Aside from being uncomfortable, the feeding tube had become a serious annoyance: He stopped flying after an airport security agent spent hours examining his tube before letting him onto his flight, and he quit riding BART to work, for fear someone would accidentally yank the tube out of his stomach -- as he did three times, accidentally, himself.
He recalled before the surgeries attending his 9-year-old grandson's birthday, during which he spent the family meal watching TV in a bedroom while his family dined, emerging only for cake and presents. The tempting smell of his wife's homemade tacos was unbearable.
No residual pain
Ayers said he missed only two days of work as a computer systems manager for each procedure. There was no residual pain, and after some of the surgeries he was able to leave the hospital the same day as the procedure.
The da Vinci's safety has been called into question recently after complications in other procedures, but surgeons underscore its positive effects in head and neck surgeries.
"If we're able to operate through the mouth, we can avoid a lot of downsides to different approaches," Damrose said, pointing to surgeries that involve breaking the jaw.
"Patients recover faster. They look better. They can swallow better," he said. "It's helping us a lot to accomplish procedures endoscopically where a few years ago these things would likely not have been possible."
Since Stanford started its robotic surgery program, three more surgeons have been added to the program, and three fellows have been trained in the technique.
With the da Vinci, Damrose said, it might have been possible to avoid doing the chemo and radiation therapy on Ayers that wound up causing his post-cancer condition in the first place.
"We can really apply the same principles of surgery, but do it in a way that's much less invasive," said Dr. Steven Wang, an associate professor at UCSF in the Department of Otolaryngology.

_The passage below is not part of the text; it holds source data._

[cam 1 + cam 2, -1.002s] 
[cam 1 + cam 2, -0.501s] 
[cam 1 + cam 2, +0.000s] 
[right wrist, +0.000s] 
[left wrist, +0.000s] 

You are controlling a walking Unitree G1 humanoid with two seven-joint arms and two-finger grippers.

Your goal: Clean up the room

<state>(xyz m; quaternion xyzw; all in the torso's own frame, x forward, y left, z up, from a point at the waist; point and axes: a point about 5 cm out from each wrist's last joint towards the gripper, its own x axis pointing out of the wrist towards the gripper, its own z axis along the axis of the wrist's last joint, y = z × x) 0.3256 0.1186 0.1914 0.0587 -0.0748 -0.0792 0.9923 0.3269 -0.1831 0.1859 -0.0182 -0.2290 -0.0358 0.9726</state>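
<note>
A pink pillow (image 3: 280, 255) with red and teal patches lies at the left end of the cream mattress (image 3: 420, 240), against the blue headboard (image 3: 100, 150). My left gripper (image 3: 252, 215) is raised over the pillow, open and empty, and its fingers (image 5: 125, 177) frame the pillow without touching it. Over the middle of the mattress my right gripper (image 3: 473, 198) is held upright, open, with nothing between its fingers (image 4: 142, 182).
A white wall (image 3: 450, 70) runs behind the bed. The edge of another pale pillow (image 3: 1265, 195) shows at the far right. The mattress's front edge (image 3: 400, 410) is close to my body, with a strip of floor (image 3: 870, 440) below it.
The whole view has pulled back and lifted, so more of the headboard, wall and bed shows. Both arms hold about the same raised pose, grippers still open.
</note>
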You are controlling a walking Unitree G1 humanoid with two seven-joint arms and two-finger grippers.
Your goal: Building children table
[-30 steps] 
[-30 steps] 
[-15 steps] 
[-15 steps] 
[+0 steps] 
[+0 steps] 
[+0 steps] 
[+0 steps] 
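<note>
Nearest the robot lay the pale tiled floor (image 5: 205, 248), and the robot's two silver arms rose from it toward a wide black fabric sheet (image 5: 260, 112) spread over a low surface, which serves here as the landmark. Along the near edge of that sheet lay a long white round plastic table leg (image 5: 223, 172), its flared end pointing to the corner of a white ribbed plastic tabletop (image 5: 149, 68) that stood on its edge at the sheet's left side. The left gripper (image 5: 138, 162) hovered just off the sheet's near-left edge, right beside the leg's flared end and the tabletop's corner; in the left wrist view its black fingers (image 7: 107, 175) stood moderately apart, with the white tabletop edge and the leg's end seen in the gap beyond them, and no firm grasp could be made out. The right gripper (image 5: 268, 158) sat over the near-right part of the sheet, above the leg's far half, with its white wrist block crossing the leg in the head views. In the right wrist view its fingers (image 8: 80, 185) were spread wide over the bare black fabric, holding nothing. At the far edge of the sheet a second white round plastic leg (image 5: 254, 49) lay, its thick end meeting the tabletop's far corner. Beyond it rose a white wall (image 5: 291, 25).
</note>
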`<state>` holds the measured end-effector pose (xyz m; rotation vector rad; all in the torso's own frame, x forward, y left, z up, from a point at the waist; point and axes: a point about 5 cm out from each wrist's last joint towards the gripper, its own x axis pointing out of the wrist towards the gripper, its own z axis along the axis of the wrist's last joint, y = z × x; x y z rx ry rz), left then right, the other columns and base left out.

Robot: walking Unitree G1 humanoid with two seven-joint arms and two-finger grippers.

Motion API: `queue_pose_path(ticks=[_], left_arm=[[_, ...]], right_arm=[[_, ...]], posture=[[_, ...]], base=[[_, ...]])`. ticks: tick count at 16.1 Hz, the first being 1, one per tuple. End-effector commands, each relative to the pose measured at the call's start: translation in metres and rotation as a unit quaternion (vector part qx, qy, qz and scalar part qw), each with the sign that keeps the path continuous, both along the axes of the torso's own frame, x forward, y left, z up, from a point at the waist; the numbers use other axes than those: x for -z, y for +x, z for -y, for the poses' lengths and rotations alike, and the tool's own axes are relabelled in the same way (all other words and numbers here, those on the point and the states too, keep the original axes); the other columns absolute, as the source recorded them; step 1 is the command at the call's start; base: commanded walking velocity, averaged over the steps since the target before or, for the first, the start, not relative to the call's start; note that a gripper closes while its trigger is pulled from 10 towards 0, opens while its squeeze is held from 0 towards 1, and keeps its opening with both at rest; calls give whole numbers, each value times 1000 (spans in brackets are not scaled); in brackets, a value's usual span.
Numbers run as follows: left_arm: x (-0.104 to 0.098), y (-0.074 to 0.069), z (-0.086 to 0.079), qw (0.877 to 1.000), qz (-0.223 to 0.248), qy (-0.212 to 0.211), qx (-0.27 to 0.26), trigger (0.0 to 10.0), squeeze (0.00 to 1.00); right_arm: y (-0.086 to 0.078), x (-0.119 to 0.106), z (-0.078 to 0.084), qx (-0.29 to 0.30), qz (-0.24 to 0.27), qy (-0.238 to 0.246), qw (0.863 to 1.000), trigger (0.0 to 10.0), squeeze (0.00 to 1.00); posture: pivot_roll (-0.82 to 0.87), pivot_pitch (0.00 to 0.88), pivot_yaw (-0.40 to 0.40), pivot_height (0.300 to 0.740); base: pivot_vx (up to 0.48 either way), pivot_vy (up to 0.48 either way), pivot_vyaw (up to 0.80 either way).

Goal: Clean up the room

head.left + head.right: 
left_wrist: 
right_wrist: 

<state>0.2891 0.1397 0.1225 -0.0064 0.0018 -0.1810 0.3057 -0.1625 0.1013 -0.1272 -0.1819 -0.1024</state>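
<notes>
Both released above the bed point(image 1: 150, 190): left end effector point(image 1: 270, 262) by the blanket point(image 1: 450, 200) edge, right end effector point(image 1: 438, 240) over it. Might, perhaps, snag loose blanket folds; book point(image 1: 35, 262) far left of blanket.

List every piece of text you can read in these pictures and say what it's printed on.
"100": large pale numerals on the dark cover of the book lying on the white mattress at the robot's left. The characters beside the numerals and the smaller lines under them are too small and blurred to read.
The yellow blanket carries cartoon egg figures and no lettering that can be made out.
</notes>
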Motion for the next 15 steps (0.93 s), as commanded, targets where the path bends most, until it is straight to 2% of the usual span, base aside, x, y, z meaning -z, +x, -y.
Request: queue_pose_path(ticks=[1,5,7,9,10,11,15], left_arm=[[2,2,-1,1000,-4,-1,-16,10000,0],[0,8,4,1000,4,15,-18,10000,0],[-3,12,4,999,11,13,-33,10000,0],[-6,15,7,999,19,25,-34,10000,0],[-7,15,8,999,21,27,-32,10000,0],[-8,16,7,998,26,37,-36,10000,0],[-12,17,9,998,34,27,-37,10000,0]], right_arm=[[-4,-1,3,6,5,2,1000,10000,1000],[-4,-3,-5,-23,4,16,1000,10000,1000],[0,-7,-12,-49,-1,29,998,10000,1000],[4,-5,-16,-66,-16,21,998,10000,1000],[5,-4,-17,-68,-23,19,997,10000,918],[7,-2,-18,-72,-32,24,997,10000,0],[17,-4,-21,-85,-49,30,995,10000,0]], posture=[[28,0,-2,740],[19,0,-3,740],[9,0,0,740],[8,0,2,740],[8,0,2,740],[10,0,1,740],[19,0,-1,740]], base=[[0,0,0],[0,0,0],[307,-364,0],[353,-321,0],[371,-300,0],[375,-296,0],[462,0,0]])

Ayers had one last surgery on Friday, a surgery he hoped would finally open up his throat enough to eat whatever he wanted. He was so excited for the prospect, he cooked up a meal of spaghetti Bolognese for his family, anticipating it would be one of the final times he would watch them eat without joining in.
"After this Friday, I figure I am going to be eating," Ayers said before the procedure.
On Monday, he recounted the good news: The opening in his throat had been opened to double its previous size, meaning that once the swelling goes down in a week or two he will probably be "back to normal."
He already had his first meal picked out: an In-N-Out burger.